* _What needs to be done_
Only the lines from the first line of the records through the line containing "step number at" belong in the answer. Copy them exactly.

=== Extracted entries ===

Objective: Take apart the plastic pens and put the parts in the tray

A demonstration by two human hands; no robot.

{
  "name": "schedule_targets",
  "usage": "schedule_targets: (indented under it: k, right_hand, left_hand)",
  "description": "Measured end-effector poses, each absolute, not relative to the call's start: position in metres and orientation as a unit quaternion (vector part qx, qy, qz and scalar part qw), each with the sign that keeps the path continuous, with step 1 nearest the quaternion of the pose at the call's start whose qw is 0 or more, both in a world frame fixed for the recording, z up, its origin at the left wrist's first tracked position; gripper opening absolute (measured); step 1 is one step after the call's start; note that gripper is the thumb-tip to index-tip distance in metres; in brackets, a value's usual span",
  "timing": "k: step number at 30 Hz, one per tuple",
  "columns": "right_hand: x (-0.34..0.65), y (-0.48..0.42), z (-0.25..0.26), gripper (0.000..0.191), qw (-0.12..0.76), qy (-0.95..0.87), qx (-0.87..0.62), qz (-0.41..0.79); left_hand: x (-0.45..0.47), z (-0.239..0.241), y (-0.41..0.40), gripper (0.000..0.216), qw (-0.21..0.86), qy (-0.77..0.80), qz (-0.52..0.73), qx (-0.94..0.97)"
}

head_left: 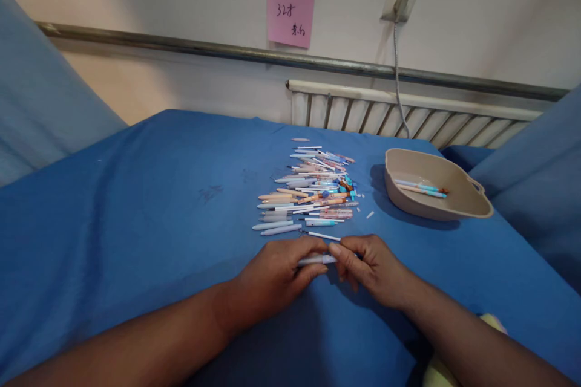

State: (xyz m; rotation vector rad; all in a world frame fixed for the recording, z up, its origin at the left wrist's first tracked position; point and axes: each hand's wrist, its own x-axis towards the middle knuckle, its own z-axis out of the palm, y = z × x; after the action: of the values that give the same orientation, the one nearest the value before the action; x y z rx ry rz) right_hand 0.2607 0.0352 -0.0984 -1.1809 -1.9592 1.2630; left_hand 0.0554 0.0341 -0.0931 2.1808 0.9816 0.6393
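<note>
A pale pen (316, 260) lies level between my two hands, in front of the pile. Around its left part, my left hand (285, 266) is closed, thumb below and fingers above. My right hand (370, 266) pinches the pen's right end with thumb and forefinger; the fingers cover that tip. Just beyond my fingers lies a thin white refill (323, 235) with a dark tip. Behind it spreads a heap of pen parts (308, 184): pastel barrels, white refills, clear pink pieces, and small blue and brown pieces.
A beige plastic basin (436, 208) at the right holds a few pens (420, 188). Small white bits (370, 214) lie beside the heap. A blue cloth (158, 211) covers the table. Behind are a radiator (354, 109), a metal rail (204, 48) and a plugged-in cord (396, 66).
</note>
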Motion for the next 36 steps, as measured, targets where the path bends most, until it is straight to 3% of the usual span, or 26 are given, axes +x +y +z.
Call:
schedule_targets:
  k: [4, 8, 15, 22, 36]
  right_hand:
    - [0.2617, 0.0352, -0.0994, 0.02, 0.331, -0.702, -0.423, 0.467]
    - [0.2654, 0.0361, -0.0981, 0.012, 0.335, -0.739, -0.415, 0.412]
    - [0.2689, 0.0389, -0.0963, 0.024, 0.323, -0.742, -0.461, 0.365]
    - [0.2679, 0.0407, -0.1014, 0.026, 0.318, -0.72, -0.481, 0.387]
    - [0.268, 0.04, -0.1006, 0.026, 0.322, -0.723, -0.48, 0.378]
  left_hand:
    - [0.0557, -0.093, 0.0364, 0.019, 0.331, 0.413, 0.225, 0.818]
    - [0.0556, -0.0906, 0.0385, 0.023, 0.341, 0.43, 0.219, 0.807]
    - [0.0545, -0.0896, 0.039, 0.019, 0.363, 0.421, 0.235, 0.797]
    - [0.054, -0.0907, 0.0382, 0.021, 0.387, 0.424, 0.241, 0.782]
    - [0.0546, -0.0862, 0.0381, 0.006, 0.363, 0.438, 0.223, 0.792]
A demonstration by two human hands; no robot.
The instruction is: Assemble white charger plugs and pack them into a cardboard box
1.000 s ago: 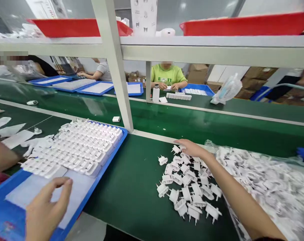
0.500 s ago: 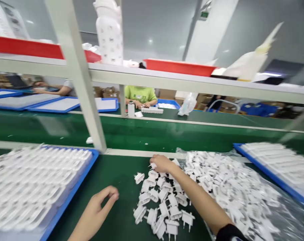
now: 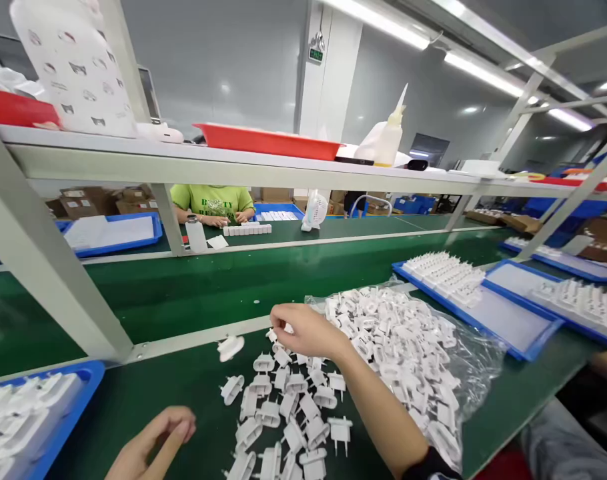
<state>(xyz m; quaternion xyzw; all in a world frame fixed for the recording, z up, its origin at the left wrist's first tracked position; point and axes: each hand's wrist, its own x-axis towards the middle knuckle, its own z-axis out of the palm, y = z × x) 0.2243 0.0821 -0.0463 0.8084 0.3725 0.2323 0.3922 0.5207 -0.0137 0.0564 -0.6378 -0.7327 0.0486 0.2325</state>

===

* _Written answer_
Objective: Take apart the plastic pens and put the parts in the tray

A demonstration by two human hands; no robot.

{
  "name": "schedule_targets",
  "usage": "schedule_targets: (indented under it: k, right_hand, left_hand)",
  "description": "Measured end-effector poses, each absolute, not relative to the call's start: position in metres and orientation as a unit quaternion (vector part qx, qy, qz and scalar part qw), each with the sign that keeps the path continuous, with step 1 nearest the quaternion of the pose at the call's start whose qw is 0 or more, both in a world frame fixed for the recording, z up, its origin at the left wrist's first tracked position; gripper opening absolute (measured); step 1 is one step after the call's start; note that gripper is the thumb-tip to index-tip distance in metres; in brackets, a value's usual span",
  "timing": "k: step number at 30 Hz, one per tuple",

The response is now done.